Configuration Parameters#

  • remote_url: S3 bucket URL (s3://bucket-name)

  • save_unfull_chunk: Save partial chunks (default: False, must be False for S3)

  • enable_async_loading: Async loading (default: False)

  • blocking_timeout_secs: Timeout seconds (default: 10)

S3-Specific (in extra_config)#

  • s3_region: AWS region for S3 client (required)

  • s3_num_io_threads: Number of IO threads for the AWS CRT client to spawn. Benefits taper out after exceeding the number of CPU cores.
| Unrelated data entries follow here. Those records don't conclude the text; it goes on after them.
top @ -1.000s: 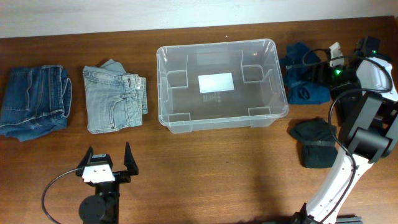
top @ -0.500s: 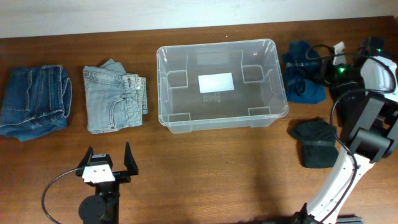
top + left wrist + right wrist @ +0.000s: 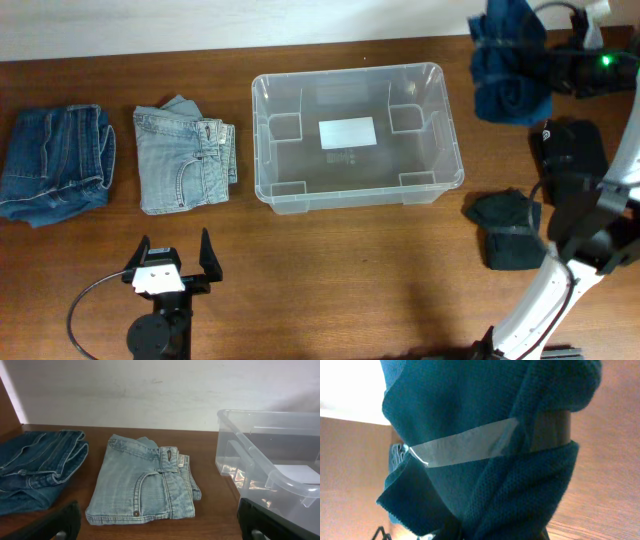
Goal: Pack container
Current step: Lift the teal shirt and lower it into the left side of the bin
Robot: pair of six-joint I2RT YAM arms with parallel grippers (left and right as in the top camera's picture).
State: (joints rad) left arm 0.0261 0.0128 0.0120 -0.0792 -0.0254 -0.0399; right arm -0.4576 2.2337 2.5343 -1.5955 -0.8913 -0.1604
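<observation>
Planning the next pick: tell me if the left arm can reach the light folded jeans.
Probably yes. The left gripper stands open and empty in front of the light jeans, only bare table between them; the container sits off to one side.

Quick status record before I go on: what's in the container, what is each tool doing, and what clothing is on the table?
container: empty apart from its white label
right tool: shut on the blue knit garment, held off the table beyond the container's right end
left tool: open, holding nothing, at the near edge
left of container: light jeans, folded; dark jeans, folded, farther left
right of container: black garment, lying on the table
packed so far: nothing
</observation>
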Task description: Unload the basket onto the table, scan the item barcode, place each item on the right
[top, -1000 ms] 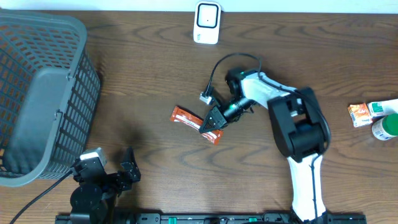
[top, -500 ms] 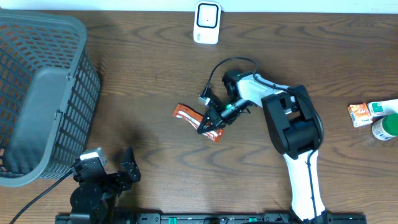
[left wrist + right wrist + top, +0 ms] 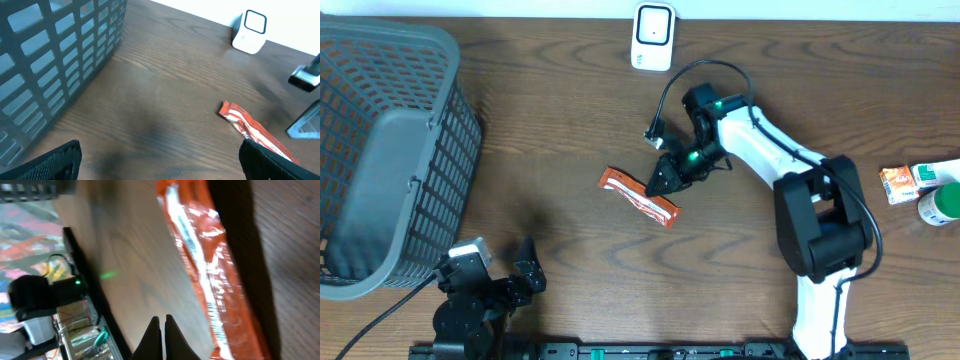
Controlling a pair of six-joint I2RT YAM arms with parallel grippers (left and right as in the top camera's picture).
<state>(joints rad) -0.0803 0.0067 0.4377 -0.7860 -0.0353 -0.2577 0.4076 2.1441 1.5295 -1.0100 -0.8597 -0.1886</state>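
No legible text anywhere, print on orange wrapper (image 3: 638,196) too blurred

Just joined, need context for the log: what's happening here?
The right claw, shut, sits at the orange-and-white snack wrapper lying flat on the brown wooden table; its tips look beside the wrapper, not pinching it. The left claw hangs open at the near edge. The small white box-shaped scanner at the far edge is untouched.

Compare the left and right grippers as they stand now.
The left gripper has its fingers wide open; the right gripper has them shut tip to tip. The left gripper hangs at the near edge of the table, apart from the orange wrapper; the right gripper sits right beside it. Neither appears to hold anything.
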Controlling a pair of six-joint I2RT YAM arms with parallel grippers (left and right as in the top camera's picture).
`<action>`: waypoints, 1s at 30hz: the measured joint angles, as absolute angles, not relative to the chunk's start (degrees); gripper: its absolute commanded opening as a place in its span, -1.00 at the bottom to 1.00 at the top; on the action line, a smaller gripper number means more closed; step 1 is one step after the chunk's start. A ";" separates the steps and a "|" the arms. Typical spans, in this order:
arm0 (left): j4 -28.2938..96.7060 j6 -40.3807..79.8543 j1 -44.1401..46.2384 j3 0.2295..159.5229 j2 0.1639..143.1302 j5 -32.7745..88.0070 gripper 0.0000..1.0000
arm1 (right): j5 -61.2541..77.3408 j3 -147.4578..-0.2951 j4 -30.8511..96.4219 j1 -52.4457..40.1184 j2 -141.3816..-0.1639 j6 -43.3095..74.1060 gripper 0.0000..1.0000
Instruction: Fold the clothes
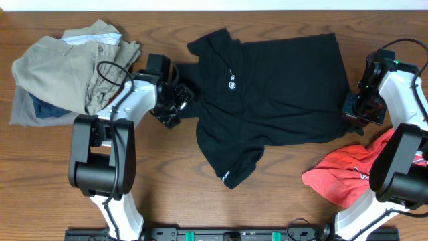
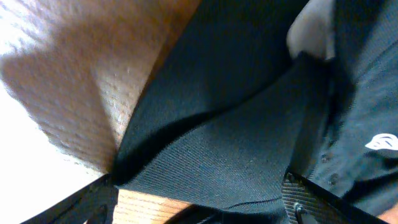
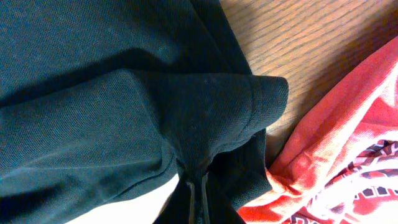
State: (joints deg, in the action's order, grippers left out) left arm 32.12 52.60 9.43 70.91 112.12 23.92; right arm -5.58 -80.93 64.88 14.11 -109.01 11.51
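Black collared shirt (image 1: 281, 87), spread flat between both grippers, left gripper (image 1: 178, 99) at shirt's left sleeve edge, fingers spread with fabric between them, right gripper (image 1: 359, 115) at shirt's right edge, pinching a raised fold, red tee (image 1: 341, 175) just beside shirt's lower right corner, khaki pile (image 1: 67, 67) well left of shirt.

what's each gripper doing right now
left gripper: open, edge of black shirt between its fingers
right gripper: closed on the black shirt
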 measured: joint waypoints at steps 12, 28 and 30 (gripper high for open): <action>31.88 54.89 9.78 70.50 112.09 20.36 0.15 | -5.58 -80.93 64.93 14.11 -109.01 11.51 -0.97; 32.42 52.69 9.69 69.71 112.07 14.90 -0.87 | -5.58 -80.93 65.36 14.11 -109.01 11.51 -0.98; 33.01 51.40 9.30 69.71 112.05 14.61 -0.88 | -5.58 -80.93 65.36 14.11 -109.01 11.51 -0.97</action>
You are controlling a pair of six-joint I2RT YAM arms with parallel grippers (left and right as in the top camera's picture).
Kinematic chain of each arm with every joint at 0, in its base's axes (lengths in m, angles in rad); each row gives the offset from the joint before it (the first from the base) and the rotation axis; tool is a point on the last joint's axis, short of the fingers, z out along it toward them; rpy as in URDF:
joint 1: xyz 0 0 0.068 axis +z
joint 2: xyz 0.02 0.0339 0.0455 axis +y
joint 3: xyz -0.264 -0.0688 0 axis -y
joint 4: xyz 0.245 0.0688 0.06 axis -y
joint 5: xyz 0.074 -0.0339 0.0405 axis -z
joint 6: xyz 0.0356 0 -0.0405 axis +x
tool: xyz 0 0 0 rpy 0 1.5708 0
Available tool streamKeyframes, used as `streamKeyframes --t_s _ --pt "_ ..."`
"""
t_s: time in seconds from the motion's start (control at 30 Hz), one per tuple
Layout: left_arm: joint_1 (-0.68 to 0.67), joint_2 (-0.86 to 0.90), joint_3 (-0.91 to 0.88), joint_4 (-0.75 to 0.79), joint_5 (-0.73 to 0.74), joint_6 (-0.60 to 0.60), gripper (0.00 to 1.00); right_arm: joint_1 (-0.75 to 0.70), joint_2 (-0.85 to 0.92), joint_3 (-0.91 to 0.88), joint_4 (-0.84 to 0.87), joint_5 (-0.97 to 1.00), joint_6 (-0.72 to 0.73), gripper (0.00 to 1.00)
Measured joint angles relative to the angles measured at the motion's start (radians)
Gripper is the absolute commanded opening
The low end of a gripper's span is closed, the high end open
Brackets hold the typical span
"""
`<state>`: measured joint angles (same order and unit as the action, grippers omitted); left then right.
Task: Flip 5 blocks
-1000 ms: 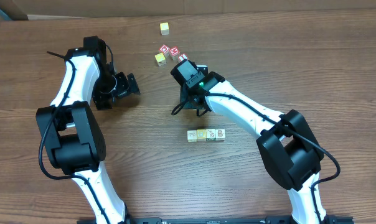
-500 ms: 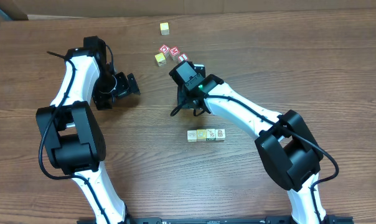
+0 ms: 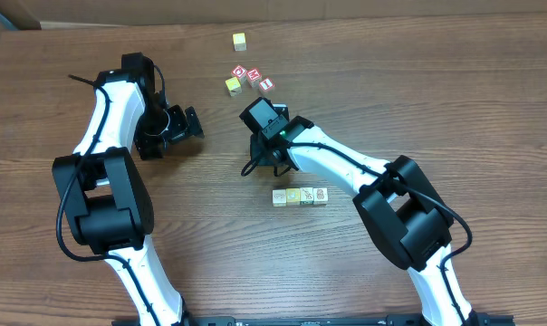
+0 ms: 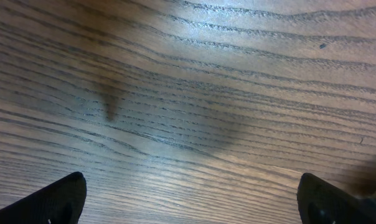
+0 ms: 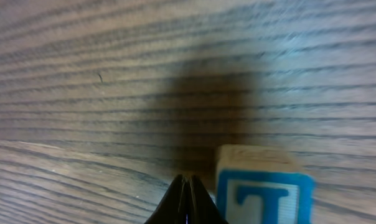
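Several pale cream blocks [image 3: 300, 196] lie in a tight row near the table's middle. My right gripper [image 3: 261, 162] hangs just above and left of that row, its wrist over it. In the right wrist view the right gripper [image 5: 187, 200] is shut, its tips pressed together with nothing between them, low over the wood. A block with a blue-framed letter face [image 5: 263, 190] sits just right of those tips, touching or nearly so. The left gripper [image 3: 179, 126] stands open far to the left; its two dark fingertips [image 4: 56, 200] frame bare wood.
At the back stand red-and-white letter cubes [image 3: 254, 77] with a yellow cube [image 3: 232, 85] beside them. A lone yellow-topped cube [image 3: 240, 41] sits farther back. The table's rear edge [image 3: 346, 16] meets cardboard.
My right wrist has shifted a little left and toward the near side, closer to the row. The left arm has not moved.
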<state>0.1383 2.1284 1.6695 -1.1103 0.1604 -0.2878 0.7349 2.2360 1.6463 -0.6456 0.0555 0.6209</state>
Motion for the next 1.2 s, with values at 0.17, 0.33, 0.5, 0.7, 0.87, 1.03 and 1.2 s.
streamKeyframes --t_s 0.17,0.33,0.5,0.7,0.87,1.03,1.2 --pt "0.0 0.0 0.0 0.0 0.0 0.0 1.0 0.0 0.005 -0.001 0.017 -0.046 -0.011 0.07" --pt "0.0 0.0 0.0 0.0 0.0 0.0 1.0 0.0 0.005 0.031 -0.021 -0.141 -0.063 0.22" --pt "0.0 0.0 0.0 0.0 0.0 0.0 1.0 0.0 -0.032 0.079 -0.065 -0.177 -0.089 0.5" --pt "0.0 0.0 0.0 0.0 0.0 0.0 1.0 0.0 -0.11 0.099 -0.131 -0.058 -0.1 0.59" --pt "0.0 0.0 0.0 0.0 0.0 0.0 1.0 -0.001 -0.113 0.071 -0.144 0.053 -0.097 0.62" --pt "0.0 0.0 0.0 0.0 0.0 0.0 1.0 -0.002 -0.113 0.015 -0.132 0.094 -0.086 0.62" --pt "0.0 0.0 0.0 0.0 0.0 0.0 1.0 -0.005 -0.105 -0.013 -0.103 0.108 -0.079 0.61"
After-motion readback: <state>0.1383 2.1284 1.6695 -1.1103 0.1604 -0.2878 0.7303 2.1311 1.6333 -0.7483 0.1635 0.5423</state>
This is also a way to restrict the number of outgoing requests in case your S3-compatible object store has a rate-limiting gateway.

  • s3_prefer_http2: Enable HTTP/2 with ALPN negotiation ([“h2”, “http/1.1”])

  • s3_enable_s3express: Enable S3 Express One Zone support in AWS CRT client

  • save_chunk_meta: Whether to save chunk metadata in the object store along with your data (False required for S3)

  • aws_access_key_id: AWS access key ID (or log in with aws configure in your environment)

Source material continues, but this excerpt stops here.